É por isso que também cita várias vezes no livro o Eça de Queirós? O tempo é igual, estamos outra vez no século XIX?
Em algumas coisas sim, noutras coisas não. Por exemplo, a Igreja não tem hoje o poder que tinha no tempo do Eça de Queirós. Mas outras coisas mais profundas mantêm-se, e esta é uma delas. É uma sociedade que tem ainda muitos elementos da sociedade do ancién regime, do patrocinato, do “quem não tem padrinho morre mouro”. Isto mantém-se, e de certa maneira os portugueses do pós-25 de abril, em parte da sua alma e da sua natureza, são os mesmos portugueses de 1974. As características que os fizeram, a dependência que o país e as pessoas têm de terceiros, fizeram com que tivéssemos medo.

Não sei se o meu livro já está nas livrarias, sei que a única coisa que recebi por e-mail foi que ia ser crucificada na praça pública pelos magistrados, pelos doutores. “Como é que te atreves? Vai ser horrível, vais para tribunal, vais isto, vais aquilo”… é uma outra característica que me impressiona, que é o medo.

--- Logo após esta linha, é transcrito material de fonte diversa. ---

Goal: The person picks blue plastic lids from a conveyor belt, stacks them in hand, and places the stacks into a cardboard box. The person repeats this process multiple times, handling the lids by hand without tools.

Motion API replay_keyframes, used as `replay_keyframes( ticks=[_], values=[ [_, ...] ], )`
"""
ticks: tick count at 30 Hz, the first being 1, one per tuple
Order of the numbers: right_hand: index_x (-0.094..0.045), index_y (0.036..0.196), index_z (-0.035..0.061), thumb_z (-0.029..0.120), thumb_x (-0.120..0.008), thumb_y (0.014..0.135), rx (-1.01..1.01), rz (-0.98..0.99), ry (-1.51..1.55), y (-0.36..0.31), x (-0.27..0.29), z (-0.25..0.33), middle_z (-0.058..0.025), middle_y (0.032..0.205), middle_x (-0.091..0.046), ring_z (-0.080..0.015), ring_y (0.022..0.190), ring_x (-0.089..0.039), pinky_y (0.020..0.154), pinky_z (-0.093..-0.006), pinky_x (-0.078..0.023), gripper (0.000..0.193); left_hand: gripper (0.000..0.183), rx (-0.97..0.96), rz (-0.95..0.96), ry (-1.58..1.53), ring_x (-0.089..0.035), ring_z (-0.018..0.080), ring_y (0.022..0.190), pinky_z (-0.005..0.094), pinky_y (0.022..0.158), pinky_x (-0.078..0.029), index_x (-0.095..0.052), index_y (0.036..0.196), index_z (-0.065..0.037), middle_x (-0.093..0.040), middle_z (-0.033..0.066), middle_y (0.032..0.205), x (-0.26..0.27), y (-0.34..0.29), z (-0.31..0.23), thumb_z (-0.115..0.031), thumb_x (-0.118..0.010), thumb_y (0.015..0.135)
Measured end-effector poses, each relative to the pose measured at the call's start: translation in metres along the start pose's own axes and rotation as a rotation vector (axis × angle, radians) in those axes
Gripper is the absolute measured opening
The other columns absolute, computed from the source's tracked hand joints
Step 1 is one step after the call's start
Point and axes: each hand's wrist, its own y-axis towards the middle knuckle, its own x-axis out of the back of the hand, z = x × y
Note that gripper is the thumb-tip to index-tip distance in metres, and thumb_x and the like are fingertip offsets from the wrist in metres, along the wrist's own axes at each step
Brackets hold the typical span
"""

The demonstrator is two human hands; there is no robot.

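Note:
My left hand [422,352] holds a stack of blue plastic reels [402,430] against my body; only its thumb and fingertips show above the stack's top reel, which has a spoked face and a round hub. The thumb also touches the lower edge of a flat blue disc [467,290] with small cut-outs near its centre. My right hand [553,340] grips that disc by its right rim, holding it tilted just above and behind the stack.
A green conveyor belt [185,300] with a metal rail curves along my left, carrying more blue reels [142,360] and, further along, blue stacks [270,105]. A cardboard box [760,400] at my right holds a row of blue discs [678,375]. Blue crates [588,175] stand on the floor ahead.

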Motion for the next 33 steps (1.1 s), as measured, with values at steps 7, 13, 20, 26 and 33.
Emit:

As pessoas aqui nunca dizem que “o João Rialto” – é uma brincadeira com o Bordalo Pinheiro – “o João Rialto cortou as rosas todas do meu jardim”. Dizem: “Houve uma pessoa loira e com calças amarelas que cortou as rosas do meu jardim”. Nomear as pessoas em Portugal é muito difícil e acham que eu sou muito corajosa. Não sou nada corajosa, faço aquilo que acho que deve ser feito. Se alguém cometer alguma coisa, porque é que eu não ponho o nome? “Ah, não, põe antes ‘alguém que vive no Estoril’ ou ‘um pobre que vive numa barraca’”. Não. A força da coisa está em nomear as pessoas, culpados ou inocentes, e não deixar o nome numa espécie de nuvem.

Não recebi nenhuma reação positiva, mas já recebi uma reação a dizer “Deves estar a tremer de medo”. A última coisa que espero, ainda por cima estando doente, é que haja reações que me venham ameaçar fisicamente. Não vai acontecer, porque o medo está internalizado. Já não há a possibilidade de virem cá uns galfarros bater-me à porta ou entrar-me pela casa adentro para me darem uma sova.